WASHINGTON — The Supreme Court on Thursday ruled that law enforcement officers can’t be sued when they violate the rights of criminal suspects by failing to provide the familiar Miranda warning before questioning them.

The justices ruled 6-3 in favor of a sheriff’s deputy who was sued after he failed to read a Miranda warning — “You have the right to remain silent,” it begins — to a Los Angeles hospital worker accused of sexually assaulting a patient.

The issue in the case was whether the warning given to criminal suspects before they talk to authorities, which the court recognized in its Miranda v. Arizona decision in 1966 and reaffirmed 34 years later, is a constitutional right or something less important and less defined.

Justice Samuel Alito wrote in his majority opinion that “a violation of Miranda is not itself a violation of the Fifth Amendment” and “we see no justification for expanding Miranda to confer a right to sue” under the federal law known as Section 1983. The law allows people to sue police officers and other governmental workers for violations of constitutional rights.
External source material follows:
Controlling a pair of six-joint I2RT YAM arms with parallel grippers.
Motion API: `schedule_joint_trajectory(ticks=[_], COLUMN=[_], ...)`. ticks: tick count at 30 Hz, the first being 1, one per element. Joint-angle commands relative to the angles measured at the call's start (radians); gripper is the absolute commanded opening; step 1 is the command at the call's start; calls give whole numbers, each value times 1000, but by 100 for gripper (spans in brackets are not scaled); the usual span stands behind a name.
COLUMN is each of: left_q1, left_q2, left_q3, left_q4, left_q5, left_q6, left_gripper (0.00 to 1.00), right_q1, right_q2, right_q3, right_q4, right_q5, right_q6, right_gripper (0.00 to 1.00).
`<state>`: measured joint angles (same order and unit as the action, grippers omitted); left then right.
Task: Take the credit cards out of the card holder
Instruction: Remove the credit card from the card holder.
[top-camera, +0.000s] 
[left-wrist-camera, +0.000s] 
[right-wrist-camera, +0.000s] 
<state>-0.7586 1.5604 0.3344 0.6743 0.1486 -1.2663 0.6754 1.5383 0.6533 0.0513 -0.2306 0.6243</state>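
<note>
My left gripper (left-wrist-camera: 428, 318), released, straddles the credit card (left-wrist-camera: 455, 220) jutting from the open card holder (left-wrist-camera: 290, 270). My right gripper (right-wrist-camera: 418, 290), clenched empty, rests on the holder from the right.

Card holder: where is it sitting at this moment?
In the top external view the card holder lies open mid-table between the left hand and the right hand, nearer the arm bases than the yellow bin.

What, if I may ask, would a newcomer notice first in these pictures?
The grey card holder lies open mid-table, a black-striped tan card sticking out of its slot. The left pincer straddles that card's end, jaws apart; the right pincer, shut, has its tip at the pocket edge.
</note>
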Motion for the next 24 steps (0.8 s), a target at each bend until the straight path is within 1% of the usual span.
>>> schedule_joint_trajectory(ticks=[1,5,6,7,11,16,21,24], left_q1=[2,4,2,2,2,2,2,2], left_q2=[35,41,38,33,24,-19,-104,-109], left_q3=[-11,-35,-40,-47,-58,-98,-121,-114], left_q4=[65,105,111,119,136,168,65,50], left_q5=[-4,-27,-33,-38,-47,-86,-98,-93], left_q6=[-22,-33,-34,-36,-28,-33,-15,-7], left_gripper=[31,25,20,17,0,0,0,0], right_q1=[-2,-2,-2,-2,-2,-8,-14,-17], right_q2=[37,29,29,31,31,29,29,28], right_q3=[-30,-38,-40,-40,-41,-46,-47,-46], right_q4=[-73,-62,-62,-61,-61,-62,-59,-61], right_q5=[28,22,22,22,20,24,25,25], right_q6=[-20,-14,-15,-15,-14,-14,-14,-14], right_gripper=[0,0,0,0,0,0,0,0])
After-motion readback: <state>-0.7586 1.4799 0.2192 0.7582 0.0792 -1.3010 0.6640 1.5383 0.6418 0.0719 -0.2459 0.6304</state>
In dissent for the court’s three liberals, Justice Elena Kagan wrote that the decision “prevents individuals from obtaining any redress when police violate their rights under Miranda.”

The case began when a woman who suffered a stroke said she was assaulted at a Los Angeles hospital and identified hospital worker Terrence Tekoh as her attacker. Los Angeles County Sheriff’s Deputy Carlos Vega talked to Tekoh, who signed a statement confessing to the assault.

Both sides agree that Vega did not read Tekoh his rights before their conversation at the hospital. But they disagree about whether Tekoh was coerced into confessing.

Even with the statement used against him at trial, a jury acquitted Tekoh of criminal charges. Tekoh then turned around and sued Vega, who twice prevailed at civil trials over his conduct. But a federal appeals court ruled Tekoh should have another chance.

The deputy appealed to the Supreme Court, which agreed to hear the case.